Nous aborderons ici les moyens d’autoformation en les déclinant selon la présentation
qui en a été faite dans le chapitre précédent. Nous reprendrons donc, respectivement :
l’activité réflexive (formation par soi), la formation par et avec les autres (hétéro et
co-formation), la formation par les choses et l’expérience des situations vécues (éco-formation). Nous tenterons de voir si les TIC peuvent contribuer à « incarner » et développer ces moyens
d’autoformation, et si oui, en quoi, sans oublier d’évoquer les quelques limites qu’elles
129 Au préalable, il nous semble que la question des TIC comme voie d’autoformation se dédouble, puisqu’elle pose à la fois la question de l’autoformation «aux » TIC et celle de
l’autoformation « par » les TIC. En effet, de même que conduire une voiture demande la combinaison complexe de quelques opérations techniques basiques mais essentielles (tourner
le volant, passer les vitesses, gérer les pédales, regarder ses rétroviseurs…), s’autoformer
« par » les TIC exige, a minima, de maîtriser quelques gestes techniques simples liés à
l’usage même de ces technologies. Pour autant, tout comme il ne suffit pas de combiner des
techniques pour être un « bon conducteur » – encore faut-il faire preuve d’attention, de
réactivité, d’adaptation, d’analyse des situations –, être capable d’utiliser les fonctions d’un ordinateur, d’une tablette ou de « naviguer » sur Internet, constitue sans doute un prérequis
technique minimum, mais qui n’indique rien – a priori – ni de la qualité des actions menées,
ni de leur valeur autoformative, en particulier dans le contexte précis de l’activité d’enseignant.

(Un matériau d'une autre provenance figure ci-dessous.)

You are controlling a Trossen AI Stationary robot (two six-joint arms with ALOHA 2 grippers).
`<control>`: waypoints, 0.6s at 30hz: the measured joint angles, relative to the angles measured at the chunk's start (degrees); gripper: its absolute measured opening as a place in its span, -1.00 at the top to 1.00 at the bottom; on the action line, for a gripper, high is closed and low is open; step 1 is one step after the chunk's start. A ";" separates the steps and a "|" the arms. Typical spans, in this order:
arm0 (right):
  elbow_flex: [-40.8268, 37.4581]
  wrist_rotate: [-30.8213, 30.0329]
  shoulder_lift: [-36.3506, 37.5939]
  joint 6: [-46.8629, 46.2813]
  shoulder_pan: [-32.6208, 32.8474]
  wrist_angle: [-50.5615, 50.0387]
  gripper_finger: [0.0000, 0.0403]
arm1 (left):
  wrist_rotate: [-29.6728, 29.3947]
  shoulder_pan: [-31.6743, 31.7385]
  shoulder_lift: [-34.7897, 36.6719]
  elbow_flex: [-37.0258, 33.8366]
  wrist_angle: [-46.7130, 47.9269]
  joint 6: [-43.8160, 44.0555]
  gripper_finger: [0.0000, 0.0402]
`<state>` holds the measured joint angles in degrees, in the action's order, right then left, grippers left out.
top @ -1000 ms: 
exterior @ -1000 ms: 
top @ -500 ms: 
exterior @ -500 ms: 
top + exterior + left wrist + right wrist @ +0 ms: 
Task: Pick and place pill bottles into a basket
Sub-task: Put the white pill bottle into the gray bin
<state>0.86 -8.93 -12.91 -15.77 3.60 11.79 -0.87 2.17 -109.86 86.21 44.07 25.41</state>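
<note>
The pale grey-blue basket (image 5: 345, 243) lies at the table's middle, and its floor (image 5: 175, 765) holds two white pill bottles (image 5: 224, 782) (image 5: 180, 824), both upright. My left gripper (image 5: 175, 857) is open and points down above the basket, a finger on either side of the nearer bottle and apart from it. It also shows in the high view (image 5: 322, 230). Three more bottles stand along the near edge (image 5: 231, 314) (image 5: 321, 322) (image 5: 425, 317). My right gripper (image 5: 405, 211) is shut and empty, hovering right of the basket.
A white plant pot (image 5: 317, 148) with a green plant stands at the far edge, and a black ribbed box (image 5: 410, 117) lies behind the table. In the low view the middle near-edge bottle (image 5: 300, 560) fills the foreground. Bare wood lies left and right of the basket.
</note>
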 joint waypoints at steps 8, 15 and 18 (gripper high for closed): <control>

Ainsi, avant d’aborder la façon dont l’autoformation peut se réaliser « par » les TIC,
nous choisissons de faire un détour par l’autoformation « aux » TIC, même si les deux ne
s’articulent pas uniquement de manière consécutive, s’autoformer « par » les TIC pouvant
être également l’occasion de se former – simultanément - « aux » TIC, et inversement.